Having detoured around the table with its load of paper, I stood at the end of Wolfe’s desk. Ranged before him were three of the items of the collection: the manuscripts of Alice Porter’s “There Is Only Love,” and Simon Jacobs’s “What’s Mine Is Yours,” and the copy of Jane Ogilvy’s “On Earth but Not in Heaven.” In his hand were some sheets from his scratch pad. His elbow was on the chair arm with his forearm perpendicular. It takes energy to hold a forearm straight up, and he only does it when he is especially pleased with himself.
“I’m looking,” I said. “What is it? Fingerprints?”
“Better than fingerprints. These three stories were all written by the same person.”
“Yeah? Not on the same typewriter. I compared them with a glass.”
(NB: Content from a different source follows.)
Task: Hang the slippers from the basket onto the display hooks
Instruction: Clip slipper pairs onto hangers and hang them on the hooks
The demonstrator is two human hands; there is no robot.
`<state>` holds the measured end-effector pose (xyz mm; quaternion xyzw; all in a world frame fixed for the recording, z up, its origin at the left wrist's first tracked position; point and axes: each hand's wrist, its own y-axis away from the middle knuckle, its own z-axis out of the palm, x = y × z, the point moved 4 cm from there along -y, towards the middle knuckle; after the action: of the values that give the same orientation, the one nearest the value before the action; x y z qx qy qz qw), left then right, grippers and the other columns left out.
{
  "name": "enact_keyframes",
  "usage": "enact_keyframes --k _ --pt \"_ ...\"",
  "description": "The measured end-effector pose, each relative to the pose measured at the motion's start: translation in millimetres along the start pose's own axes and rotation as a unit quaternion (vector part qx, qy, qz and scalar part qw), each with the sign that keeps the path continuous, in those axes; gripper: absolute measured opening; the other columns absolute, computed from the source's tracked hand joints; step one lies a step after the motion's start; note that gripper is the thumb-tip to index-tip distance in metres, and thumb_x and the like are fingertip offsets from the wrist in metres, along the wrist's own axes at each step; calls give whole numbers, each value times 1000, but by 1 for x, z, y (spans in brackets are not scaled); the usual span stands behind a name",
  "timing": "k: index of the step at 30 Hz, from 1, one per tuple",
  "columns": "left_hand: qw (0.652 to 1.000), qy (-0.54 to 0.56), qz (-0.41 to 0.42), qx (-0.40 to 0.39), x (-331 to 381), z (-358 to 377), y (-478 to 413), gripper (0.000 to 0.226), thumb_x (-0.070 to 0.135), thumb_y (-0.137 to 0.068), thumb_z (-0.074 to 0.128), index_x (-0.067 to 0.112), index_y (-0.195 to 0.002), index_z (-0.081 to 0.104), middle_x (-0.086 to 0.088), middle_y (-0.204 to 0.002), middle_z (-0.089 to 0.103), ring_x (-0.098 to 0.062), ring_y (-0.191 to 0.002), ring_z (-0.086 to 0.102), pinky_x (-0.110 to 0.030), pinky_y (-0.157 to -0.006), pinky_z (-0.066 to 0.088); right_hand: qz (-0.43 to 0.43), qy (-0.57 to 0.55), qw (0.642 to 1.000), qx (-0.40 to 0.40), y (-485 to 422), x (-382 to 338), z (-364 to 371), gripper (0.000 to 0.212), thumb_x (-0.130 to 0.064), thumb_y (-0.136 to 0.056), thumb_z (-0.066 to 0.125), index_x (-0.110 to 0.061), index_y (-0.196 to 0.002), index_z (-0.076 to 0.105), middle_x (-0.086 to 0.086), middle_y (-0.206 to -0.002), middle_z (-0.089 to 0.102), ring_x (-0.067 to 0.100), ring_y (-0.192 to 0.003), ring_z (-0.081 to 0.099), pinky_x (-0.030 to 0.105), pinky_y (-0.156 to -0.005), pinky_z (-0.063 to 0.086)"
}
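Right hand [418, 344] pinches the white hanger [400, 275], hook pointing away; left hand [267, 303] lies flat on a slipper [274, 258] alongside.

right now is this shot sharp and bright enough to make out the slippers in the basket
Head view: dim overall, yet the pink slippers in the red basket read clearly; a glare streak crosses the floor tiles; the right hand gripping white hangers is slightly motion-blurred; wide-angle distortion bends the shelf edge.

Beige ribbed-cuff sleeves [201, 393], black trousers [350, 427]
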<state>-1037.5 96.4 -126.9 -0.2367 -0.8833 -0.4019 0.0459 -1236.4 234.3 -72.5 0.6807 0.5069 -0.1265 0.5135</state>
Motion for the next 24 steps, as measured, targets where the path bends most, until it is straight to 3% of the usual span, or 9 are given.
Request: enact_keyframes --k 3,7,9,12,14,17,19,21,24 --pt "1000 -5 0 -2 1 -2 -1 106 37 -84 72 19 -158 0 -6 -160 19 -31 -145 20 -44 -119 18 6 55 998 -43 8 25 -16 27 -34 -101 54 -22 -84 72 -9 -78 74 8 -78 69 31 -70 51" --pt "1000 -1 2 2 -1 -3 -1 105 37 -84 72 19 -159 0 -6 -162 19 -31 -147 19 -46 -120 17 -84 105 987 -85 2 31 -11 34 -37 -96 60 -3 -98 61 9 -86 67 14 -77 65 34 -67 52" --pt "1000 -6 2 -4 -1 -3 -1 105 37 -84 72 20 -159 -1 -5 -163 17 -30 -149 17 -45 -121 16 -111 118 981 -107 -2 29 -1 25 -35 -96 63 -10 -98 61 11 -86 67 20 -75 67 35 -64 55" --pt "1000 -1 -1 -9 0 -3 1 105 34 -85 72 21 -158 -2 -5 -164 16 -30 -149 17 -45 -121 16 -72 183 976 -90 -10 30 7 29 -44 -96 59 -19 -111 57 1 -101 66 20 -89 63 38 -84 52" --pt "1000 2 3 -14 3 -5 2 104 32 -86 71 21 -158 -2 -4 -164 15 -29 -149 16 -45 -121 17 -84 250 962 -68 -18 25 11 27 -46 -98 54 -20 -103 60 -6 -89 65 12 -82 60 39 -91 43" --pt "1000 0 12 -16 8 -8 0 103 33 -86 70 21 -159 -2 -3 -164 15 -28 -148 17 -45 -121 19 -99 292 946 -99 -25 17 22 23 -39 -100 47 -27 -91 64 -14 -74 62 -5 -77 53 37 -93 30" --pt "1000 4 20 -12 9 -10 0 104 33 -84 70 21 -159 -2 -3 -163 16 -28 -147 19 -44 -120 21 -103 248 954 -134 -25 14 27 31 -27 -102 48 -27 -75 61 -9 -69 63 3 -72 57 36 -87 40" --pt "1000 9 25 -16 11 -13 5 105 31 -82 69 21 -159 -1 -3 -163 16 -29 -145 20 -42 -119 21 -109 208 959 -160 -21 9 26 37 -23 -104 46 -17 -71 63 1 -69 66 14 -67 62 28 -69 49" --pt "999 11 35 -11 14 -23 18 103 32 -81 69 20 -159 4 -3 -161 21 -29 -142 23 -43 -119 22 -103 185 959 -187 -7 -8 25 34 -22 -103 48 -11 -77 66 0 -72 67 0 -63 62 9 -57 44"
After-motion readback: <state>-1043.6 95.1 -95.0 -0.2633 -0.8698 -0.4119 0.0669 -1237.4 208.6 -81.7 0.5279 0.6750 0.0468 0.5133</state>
“So did I.” He rattled the sheets. “Better than a typewriter. A typewriter can change hands.” He glanced at the top sheet. “In Alice Porter’s story a character avers something six times. In Simon Jacobs’s story, eight times. In Jane Ogilvy’s story, seven times. You know, of course, that nearly every writer of dialogue has his pet substitute, or substitutes, for ‘say.’ Wanting a variation for ‘he said’ or ‘she said,’ they have him declare, state, blurt, spout, cry, pronounce, avow, murmur, mutter, snap-there are dozens of them; and they tend to repeat the same one. Would you accept it as coincidence that this man and those two women have the same favourite, ‘aver’?”
“Maybe with salt. I heard you say once that it is not inconceivable that the fall in temperature when the sun moves south is merely a coincidence.”
“Pfui. That was conversation. This is work. There are other similarities, equally remarkable, in these stories. Two of them are verbal.” He looked at the second sheet. “Alice Porter has this: ‘Not for nothing would he abandon the only person he had ever loved.’ And this: ‘She might lose her self-respect, but not for nothing.’ Simon Jacobs has this. ‘And must he forfeit his honour too? Not for nothing?’ And this: ‘Not for nothing had she suffered tortures that no woman could be expected to survive.’ Jane Ogilvy has a man say in reply to a question, ‘Not for nothing, my dear, not for nothing.’ ”
I scratched my cheek. “Well. Not for nothing did you read the stories.”